Once up the stairs one almost immediately faced, and could enter, the reconstructed Hedeby house, roomy and comfortable looking, with a richly furnished annex illustrative of house-keeping and home-crafts. This display nicely balanced the longship outside. For it is a main purpose of the exhibition to show the Viking in the round. There are swords and spears in abundance, always deadly, often beautiful; there are pots and bowls and the less fervid ironmongery of the cook. Spindle and gaming-board, beds, combs, and axe-blanks, the tools of the smith, and the instruments of a lady’s toilet—the Viking woman gets the good showing throughout that her position of respect and regard in northern society and law entitled her to. Finery abounds, necklaces, arm-rings, pendants, silver pins, amulets, some exquisite brooches. There are covetable piles of loot and moving witness from the graves—here again with particular reference to women. Three shrines from Ireland are a notable bonus.
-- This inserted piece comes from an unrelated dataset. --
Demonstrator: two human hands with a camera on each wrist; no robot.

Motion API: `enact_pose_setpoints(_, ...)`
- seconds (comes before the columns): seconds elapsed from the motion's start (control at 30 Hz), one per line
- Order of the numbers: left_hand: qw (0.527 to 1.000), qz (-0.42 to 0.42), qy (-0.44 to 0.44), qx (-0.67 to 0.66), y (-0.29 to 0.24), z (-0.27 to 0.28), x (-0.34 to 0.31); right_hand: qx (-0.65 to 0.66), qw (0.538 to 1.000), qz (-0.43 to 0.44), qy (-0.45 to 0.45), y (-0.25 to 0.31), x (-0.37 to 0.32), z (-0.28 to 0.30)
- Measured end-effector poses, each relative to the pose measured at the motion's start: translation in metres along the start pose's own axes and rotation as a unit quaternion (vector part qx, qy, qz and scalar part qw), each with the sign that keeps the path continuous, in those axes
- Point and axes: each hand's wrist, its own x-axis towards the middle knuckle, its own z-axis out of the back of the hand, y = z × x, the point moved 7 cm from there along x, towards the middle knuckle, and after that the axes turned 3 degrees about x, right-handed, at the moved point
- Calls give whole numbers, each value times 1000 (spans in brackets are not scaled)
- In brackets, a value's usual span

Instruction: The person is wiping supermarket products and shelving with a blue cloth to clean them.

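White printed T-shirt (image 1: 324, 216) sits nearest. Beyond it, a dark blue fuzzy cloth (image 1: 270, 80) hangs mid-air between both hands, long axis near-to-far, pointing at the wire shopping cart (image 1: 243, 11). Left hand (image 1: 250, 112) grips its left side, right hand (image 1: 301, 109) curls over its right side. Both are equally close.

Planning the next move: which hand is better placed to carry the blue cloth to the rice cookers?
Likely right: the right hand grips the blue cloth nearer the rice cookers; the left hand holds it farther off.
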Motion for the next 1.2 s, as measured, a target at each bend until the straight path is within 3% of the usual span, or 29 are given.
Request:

All in all, most things are here that the most ambitious could hope for, including scores of famous pieces familiar but not fully known through illustration. Some of these, though one had read their measurements, look startlingly small. Such are the phallic statue of Frey from Rällinge, and the sheet-gold plaques with the figures of Frey and Gerd embracing found at Helgö. Various of the small or smallish personal ornaments in precious metal are among the most engaging pieces on show.
“The Vikings” exhibition has been sponsored by Times Newspapers Ltd. in association with Scandinavian Airways, with the aid of a grant from the Cultural Fund of the Nordic Council. They can review the results of their generosity with satisfaction. All the great repositories and collections have been generous with their treasures. In his preface to the catalogue the director of the British Museum, the archaeologist and historian of Viking Art, Dr. David M. Wilson, considers it unlikely that such an exhibition will ever be mounted again, and I would myself judge it unlikely that we shall see in our lifetimes a second display so balanced, so representative, and so abundant. There will be those for whom the Viking image here delineated will be less romantically, or morbidly, striking than the atribilious visage of Ragnar Hairybreeks, a Starkad, or some sanguinary heroine of the Volsungs; but it is the true one for the student, the scholar, and all who prefer the whole to the part—and the partial. It is an exhibition not to be missed.